Action item →
Copy out the whole listing exactly as written, leaving the pictures behind.

'''

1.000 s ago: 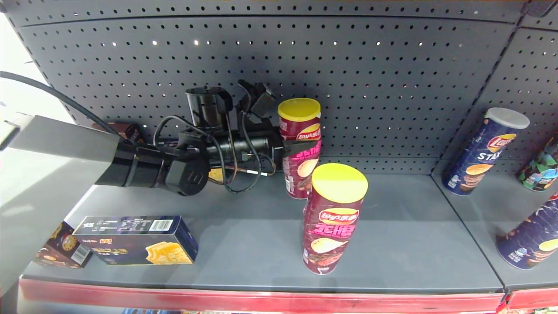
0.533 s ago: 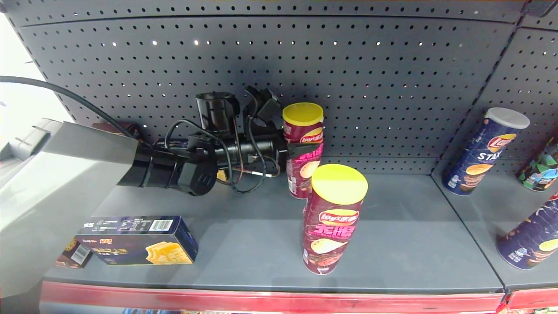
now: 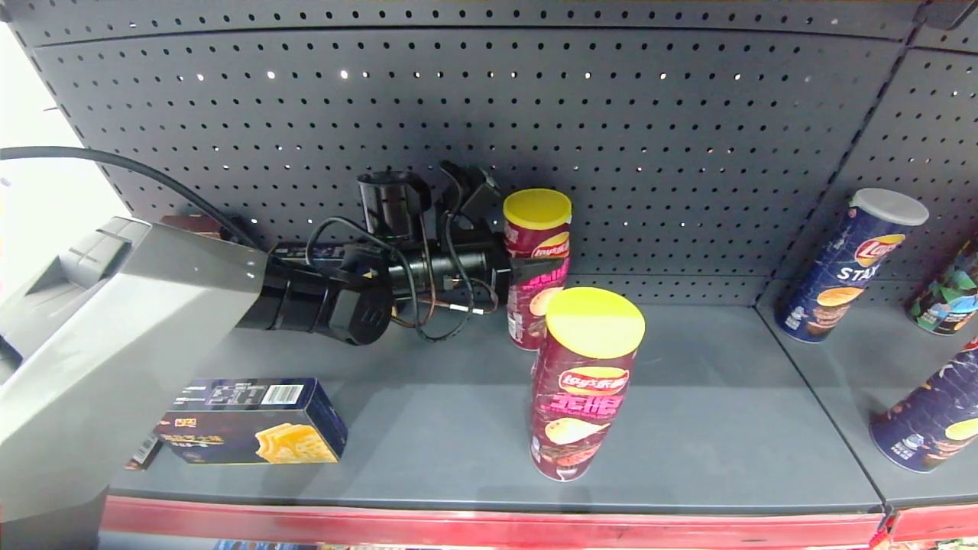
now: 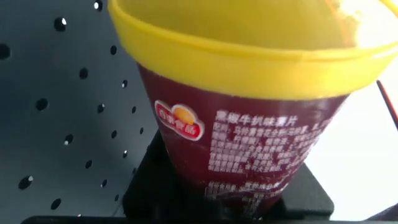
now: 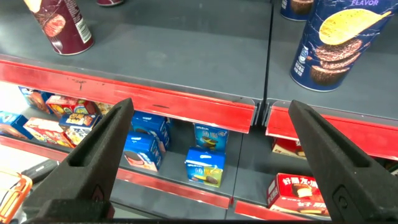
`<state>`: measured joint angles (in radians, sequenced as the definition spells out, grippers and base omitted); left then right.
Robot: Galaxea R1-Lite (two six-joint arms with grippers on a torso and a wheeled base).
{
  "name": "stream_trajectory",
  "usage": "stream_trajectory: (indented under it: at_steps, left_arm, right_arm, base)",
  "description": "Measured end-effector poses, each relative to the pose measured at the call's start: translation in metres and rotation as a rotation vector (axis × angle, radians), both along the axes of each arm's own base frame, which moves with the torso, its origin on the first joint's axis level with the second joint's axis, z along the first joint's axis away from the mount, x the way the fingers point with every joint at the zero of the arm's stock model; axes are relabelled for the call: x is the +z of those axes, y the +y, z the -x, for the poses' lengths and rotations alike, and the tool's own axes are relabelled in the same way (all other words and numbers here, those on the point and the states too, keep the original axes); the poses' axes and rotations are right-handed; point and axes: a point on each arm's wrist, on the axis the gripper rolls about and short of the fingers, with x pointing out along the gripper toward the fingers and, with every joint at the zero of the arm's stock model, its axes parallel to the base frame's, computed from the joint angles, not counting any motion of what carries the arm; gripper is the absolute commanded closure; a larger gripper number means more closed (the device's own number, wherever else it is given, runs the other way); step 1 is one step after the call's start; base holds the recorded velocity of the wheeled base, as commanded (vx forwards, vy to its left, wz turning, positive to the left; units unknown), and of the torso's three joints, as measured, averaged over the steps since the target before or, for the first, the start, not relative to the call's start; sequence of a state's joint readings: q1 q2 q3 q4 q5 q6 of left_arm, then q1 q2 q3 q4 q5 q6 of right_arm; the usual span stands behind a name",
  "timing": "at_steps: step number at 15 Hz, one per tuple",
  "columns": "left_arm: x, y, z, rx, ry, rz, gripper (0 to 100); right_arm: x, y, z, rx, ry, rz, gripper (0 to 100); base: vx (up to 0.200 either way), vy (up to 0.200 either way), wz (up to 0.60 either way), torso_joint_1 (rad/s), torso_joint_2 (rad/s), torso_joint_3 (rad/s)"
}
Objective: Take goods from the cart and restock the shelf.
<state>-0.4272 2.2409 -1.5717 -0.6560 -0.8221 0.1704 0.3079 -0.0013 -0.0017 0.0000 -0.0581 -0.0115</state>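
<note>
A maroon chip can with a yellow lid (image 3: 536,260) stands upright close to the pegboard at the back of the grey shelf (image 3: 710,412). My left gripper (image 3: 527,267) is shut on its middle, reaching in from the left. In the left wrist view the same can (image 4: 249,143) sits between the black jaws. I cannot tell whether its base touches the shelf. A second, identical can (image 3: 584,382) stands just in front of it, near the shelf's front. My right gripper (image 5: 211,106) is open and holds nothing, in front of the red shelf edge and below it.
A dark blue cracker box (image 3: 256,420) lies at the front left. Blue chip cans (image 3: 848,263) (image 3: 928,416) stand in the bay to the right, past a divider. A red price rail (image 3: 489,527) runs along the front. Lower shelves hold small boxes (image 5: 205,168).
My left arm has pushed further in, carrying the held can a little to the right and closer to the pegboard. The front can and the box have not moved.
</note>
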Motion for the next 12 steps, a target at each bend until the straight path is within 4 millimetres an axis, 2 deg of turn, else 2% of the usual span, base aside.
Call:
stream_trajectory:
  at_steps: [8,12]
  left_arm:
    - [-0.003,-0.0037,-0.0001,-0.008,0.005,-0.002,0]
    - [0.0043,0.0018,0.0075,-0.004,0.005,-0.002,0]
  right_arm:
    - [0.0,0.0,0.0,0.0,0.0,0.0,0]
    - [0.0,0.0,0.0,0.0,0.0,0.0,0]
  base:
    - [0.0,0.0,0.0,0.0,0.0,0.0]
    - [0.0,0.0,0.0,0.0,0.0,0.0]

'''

Finished exercise →
1.000 s ago: 
0.533 s ago: 
now: 
now: 
now: 
`<state>`: measured joint angles (in radians, sequenced as the definition spells out, grippers and base omitted); left then right.
Robot: Galaxea R1-Lite (two six-joint arms with grippers on a torso and a wheeled base).
{
  "name": "stream_trajectory",
  "usage": "stream_trajectory: (indented under it: at_steps, left_arm, right_arm, base)",
  "description": "Measured end-effector poses, each relative to the pose measured at the call's start: translation in metres and rotation as a rotation vector (axis × angle, radians), both along the axes of each arm's own base frame, which moves with the torso, its origin on the first joint's axis level with the second joint's axis, z along the first joint's axis away from the mount, x the way the fingers point with every joint at the zero of the arm's stock model; axes are relabelled for the call: x is the +z of those axes, y the +y, z the -x, for the poses' lengths and rotations alike, and the tool's own axes are relabelled in the same way (all other words and numbers here, those on the point and the states too, keep the original axes); the poses' axes and rotations are right-handed; point and axes: a point on each arm's wrist, on the axis the gripper rolls about and short of the fingers, with x pointing out along the gripper toward the fingers and, with every joint at the zero of the arm's stock model, its axes parallel to the base frame's, computed from the joint angles, not counting any motion of what carries the arm; gripper is the absolute commanded closure; a larger gripper number means more closed (the device's own number, wherever else it is given, runs the other way); step 1 is one step after the call's start; base holds the recorded velocity of the wheeled base, as commanded (vx forwards, vy to its left, wz turning, positive to the left; units unknown), and of the torso's three joints, as measured, averaged over the steps since the target before or, for the first, the start, not relative to the call's start; sequence of a state's joint readings: q1 q2 q3 q4 q5 q6 of left_arm, then q1 q2 q3 q4 q5 q6 of right_arm; the usual span stands behind a name",
  "timing": "at_steps: step number at 15 Hz, one per tuple",
  "columns": "left_arm: x, y, z, rx, ry, rz, gripper (0 to 100); right_arm: x, y, z, rx, ry, rz, gripper (0 to 100); base: vx (up to 0.200 either way), vy (up to 0.200 either way), wz (up to 0.60 either way), torso_joint_1 (rad/s), torso_joint_2 (rad/s), torso_joint_3 (rad/s)"
}
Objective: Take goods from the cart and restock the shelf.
<state>-0.4272 2.2409 -1.5717 -0.6560 -0.8221 0.1704 0.3079 -0.0013 -0.0017 0.0000 -0.0581 -0.0115</state>
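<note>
A maroon chip can with a yellow lid (image 3: 536,260) stands upright close to the pegboard at the back of the grey shelf (image 3: 710,412). My left gripper (image 3: 527,267) is shut on its middle, reaching in from the left. In the left wrist view the same can (image 4: 249,143) sits between the black jaws. I cannot tell whether its base touches the shelf. A second, identical can (image 3: 584,382) stands just in front of it, near the shelf's front. My right gripper (image 5: 211,106) is open and holds nothing, in front of the red shelf edge and below it.
A dark blue cracker box (image 3: 256,420) lies at the front left. Blue chip cans (image 3: 848,263) (image 3: 928,416) stand in the bay to the right, past a divider. A red price rail (image 3: 489,527) runs along the front. Lower shelves hold small boxes (image 5: 205,168).
My left arm has pushed further in, carrying the held can a little to the right and closer to the pegboard. The front can and the box have not moved.
</note>
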Motion for the next 12 steps, a target at each bend until the straight path is within 4 millimetres an axis, 2 deg of turn, else 2% of the usual span, base aside.
Call:
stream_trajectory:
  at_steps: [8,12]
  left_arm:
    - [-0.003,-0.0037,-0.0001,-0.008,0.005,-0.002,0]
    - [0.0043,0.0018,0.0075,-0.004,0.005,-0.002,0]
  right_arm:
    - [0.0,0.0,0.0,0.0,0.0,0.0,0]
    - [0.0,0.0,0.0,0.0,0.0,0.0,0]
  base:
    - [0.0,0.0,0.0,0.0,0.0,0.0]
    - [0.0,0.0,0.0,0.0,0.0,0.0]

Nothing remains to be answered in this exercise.